Alles, was ein Epos braucht, ist in diesem kleinen Roman enthalten. Die Armut der kleinen Leute wird ebenso minutiös beschrieben wie die Erfolgsbahn der reichen Familien. Gangster tauchen auf, aber auch Farmer, viele Kinder, es gibt eine Liebesgeschichte um Ruby, Almas schöne Schwester, die sich die Männer nimmt, wie sie ihr gefallen. Es gibt Sex und Verrat, Eifersucht und Leidenschaft, das Leben der Teenager wird ebenso aufgeblättert, wie das des Bankdirektors, der so etwas wie der Herrscher der kleinen Stadt ist. Woodrell rekapituliert die Schicksale der Tanzpaare, und mit jedem Leben eröffnet sich eine neue Geschichte. Sie alle verwebt der Autor zu einem Porträt der Jahre vor und nach dem Zweiten Weltkrieg.

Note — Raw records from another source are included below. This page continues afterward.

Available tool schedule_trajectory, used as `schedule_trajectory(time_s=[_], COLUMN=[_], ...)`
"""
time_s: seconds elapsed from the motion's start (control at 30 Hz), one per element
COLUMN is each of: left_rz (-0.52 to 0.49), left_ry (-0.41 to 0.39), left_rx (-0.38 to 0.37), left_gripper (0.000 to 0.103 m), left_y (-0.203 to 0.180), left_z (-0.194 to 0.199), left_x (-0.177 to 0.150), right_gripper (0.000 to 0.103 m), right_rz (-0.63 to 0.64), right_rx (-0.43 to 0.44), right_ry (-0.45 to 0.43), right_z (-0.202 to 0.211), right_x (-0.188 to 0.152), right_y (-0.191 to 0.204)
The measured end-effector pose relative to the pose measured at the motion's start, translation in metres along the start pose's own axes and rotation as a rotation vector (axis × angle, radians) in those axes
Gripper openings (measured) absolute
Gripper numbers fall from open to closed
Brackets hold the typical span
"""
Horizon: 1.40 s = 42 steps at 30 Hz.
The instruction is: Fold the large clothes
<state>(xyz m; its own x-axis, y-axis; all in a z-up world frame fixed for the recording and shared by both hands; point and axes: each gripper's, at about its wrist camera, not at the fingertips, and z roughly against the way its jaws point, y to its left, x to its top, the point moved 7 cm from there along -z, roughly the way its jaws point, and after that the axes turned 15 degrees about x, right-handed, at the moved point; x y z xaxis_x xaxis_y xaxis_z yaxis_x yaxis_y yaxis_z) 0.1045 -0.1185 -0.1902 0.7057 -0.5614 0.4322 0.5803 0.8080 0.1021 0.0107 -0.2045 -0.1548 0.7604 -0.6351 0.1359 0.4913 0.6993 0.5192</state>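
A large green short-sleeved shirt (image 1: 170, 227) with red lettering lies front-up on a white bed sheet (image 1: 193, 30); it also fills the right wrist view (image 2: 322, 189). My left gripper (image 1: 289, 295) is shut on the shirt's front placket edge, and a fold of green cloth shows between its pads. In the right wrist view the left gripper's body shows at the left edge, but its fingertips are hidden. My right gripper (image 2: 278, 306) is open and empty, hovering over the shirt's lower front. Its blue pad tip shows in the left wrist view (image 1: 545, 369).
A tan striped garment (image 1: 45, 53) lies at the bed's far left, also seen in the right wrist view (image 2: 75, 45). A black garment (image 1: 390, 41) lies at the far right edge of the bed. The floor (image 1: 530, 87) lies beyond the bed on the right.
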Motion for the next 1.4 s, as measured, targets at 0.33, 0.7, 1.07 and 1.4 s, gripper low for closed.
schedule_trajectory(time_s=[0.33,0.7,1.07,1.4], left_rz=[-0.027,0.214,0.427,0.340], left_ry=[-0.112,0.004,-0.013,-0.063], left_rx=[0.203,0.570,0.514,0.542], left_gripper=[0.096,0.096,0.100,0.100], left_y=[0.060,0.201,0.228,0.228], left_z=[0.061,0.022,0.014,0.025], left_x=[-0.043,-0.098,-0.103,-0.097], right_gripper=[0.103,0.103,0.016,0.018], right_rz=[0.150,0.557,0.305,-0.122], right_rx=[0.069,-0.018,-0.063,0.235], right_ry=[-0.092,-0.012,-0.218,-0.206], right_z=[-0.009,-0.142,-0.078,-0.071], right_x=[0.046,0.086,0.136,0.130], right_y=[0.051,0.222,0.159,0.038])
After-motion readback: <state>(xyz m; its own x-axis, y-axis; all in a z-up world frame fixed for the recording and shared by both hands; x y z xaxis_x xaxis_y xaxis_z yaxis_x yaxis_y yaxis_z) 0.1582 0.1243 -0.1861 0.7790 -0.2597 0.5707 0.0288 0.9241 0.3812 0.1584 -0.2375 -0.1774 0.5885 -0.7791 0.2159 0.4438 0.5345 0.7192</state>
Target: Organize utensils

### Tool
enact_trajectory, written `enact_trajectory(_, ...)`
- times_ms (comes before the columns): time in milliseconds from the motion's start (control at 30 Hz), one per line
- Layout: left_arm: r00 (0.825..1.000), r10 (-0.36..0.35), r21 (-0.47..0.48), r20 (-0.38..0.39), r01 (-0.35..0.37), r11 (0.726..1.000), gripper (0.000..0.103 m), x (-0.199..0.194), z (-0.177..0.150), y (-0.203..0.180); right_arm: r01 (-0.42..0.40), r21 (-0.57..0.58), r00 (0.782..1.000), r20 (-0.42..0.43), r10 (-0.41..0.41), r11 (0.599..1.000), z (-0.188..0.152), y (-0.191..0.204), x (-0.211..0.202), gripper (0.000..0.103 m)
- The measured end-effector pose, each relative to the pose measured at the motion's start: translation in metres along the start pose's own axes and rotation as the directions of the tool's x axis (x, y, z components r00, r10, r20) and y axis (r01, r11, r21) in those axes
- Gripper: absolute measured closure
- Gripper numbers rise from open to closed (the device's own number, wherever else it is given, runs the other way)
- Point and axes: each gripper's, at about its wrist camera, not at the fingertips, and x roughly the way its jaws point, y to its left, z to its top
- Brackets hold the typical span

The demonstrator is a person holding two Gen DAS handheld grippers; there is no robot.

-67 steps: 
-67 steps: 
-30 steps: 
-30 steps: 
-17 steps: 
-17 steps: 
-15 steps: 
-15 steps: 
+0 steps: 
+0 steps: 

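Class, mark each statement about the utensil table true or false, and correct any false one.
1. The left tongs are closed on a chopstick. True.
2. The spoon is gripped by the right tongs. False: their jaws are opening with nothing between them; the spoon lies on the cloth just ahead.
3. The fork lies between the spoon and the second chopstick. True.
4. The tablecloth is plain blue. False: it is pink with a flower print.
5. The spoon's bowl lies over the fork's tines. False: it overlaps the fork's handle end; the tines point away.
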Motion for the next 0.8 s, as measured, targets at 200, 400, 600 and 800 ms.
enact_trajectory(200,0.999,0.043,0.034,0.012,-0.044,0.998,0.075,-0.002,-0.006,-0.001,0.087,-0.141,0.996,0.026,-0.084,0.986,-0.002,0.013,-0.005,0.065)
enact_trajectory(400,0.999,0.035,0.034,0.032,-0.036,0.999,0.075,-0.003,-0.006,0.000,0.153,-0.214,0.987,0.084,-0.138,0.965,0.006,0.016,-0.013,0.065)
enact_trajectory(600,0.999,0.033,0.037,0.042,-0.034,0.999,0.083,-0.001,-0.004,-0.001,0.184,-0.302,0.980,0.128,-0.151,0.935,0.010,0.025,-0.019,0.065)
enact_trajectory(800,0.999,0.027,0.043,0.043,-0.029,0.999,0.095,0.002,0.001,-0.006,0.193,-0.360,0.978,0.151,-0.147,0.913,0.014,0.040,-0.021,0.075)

Das Verbrechen verliert er darüber nicht aus dem Auge, und er lässt seine Leser auch nicht mit einer angebrochenen Geschichte zurück. Wenn man einmal in diese sinnliche, erbarmungslose aber auch schöne Welt eingetaucht ist, deren Bilder Woodrell so realistisch wie die Szenen eines Kinofilms entwirft, dann wünscht man sich, dass dieses Buch kein Ende nehmen würde. Mit „Der Tod des Mister Sweet“, dem erfolgreich verfilmten Drama „Winters Knochen“ um ein unbeugsames Mädchen und dem von Ang Lee adaptierten Roman „Wer mit dem Teufel reitet“ legte Woodrell schon mächtig vor. Mit „In Almas Augen“ liefert er jedoch ein Bild der amerikanischen Seele, das man etwa Harper Lees legendärem Bestseller „Wer die Nachtigall stört“ an die Seite stellen könnte; nur erzählt Woodrell mit einen Schuss mehr Gewalt, Sex und Poesie.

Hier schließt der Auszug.